_RECORDED INFORMATION_

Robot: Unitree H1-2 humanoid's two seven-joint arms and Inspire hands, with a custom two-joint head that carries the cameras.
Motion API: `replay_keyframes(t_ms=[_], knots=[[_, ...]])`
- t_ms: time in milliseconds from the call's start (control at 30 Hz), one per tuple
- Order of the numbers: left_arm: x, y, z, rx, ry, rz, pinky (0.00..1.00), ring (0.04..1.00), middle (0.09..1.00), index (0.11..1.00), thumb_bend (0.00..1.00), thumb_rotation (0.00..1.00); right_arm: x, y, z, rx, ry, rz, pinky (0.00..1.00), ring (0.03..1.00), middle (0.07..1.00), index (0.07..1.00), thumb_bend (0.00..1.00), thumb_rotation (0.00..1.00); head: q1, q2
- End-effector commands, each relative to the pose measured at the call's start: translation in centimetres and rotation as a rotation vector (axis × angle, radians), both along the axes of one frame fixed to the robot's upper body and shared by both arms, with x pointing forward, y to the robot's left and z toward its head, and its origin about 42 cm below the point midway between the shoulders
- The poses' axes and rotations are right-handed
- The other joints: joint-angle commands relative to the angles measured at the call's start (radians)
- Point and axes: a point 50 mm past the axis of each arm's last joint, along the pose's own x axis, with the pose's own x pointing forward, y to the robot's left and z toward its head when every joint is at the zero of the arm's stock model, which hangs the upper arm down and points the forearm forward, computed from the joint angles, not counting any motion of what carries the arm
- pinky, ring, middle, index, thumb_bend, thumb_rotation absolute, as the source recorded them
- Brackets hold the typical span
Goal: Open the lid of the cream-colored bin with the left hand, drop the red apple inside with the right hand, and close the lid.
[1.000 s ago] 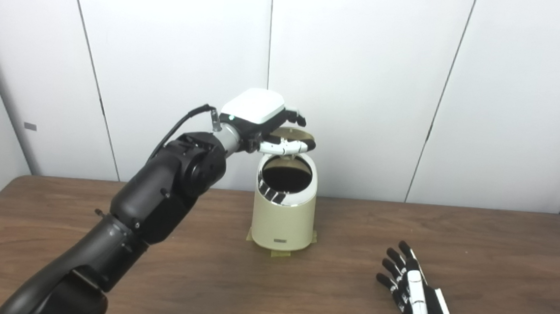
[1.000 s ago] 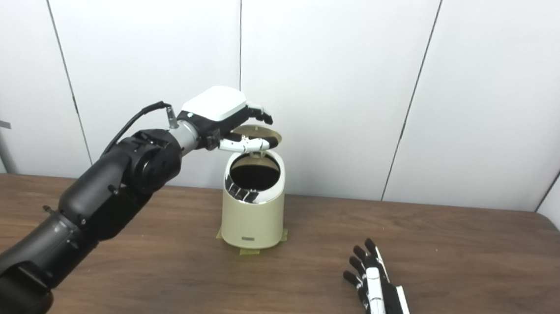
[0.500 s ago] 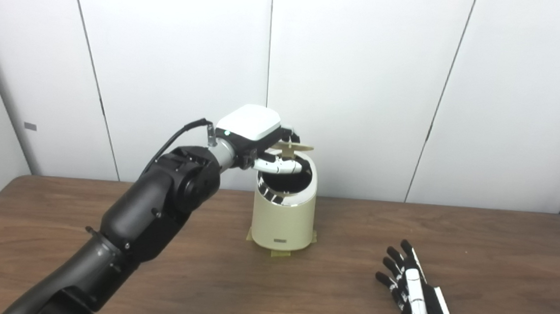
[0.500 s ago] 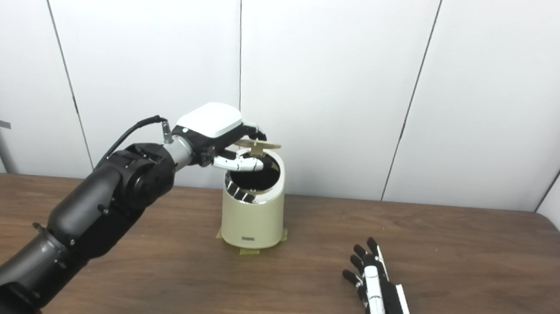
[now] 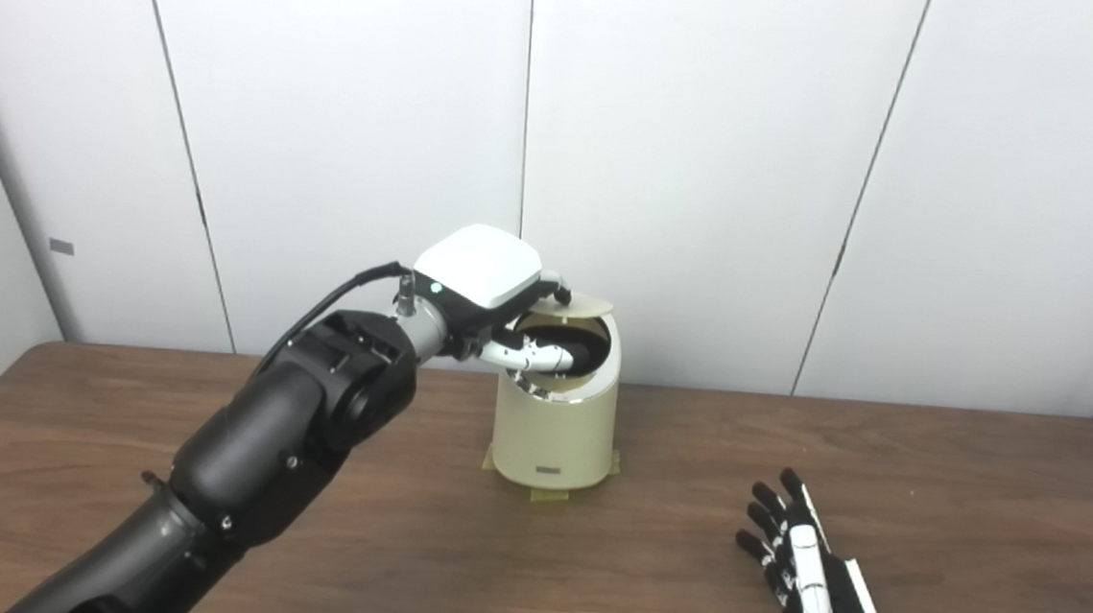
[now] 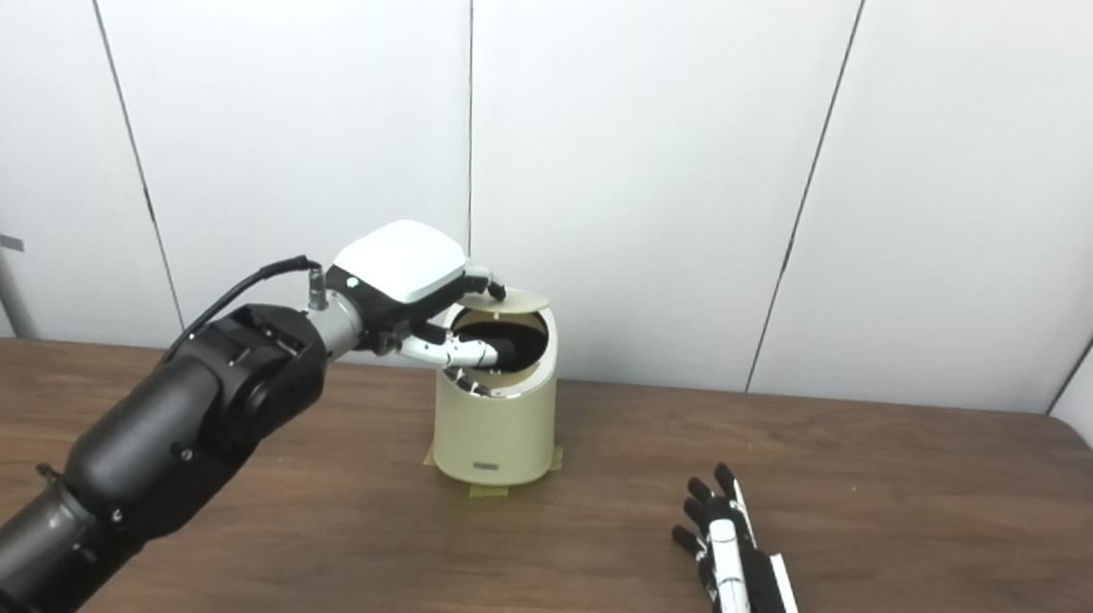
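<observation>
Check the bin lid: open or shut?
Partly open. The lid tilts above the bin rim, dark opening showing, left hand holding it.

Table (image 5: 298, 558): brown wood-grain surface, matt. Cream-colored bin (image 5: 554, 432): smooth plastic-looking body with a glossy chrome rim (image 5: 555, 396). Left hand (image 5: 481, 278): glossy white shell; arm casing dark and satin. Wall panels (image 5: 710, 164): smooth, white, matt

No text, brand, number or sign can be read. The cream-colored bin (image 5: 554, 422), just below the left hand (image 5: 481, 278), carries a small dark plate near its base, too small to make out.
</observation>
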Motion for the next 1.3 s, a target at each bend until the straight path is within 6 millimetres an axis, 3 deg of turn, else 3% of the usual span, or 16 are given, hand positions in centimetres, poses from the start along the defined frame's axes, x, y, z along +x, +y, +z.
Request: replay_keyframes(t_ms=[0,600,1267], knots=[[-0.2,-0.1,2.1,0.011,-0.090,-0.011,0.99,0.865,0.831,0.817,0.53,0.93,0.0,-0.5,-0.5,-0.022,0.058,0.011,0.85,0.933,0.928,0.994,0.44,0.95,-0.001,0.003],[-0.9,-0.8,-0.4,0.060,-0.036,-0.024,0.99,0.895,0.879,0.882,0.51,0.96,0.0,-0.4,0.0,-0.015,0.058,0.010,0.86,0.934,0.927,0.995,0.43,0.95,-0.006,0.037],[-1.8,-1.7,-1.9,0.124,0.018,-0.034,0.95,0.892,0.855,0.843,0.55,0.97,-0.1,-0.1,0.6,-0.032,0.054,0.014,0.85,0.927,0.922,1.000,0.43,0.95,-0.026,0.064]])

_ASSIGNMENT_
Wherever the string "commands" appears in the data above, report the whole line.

_FINAL ANSWER_
- End-effector commands, each relative to the pose measured at the call's start: translation in centimetres and rotation as a rotation vector (axis × angle, radians), both along the axes of one frame fixed to the robot's upper body and shared by both arms, with x pointing forward, y to the robot's left and z toward its head, and its origin about 42 cm below the point midway between the shoulders
- The other joints: joint-angle commands relative to the angles measured at the call's start (radians)

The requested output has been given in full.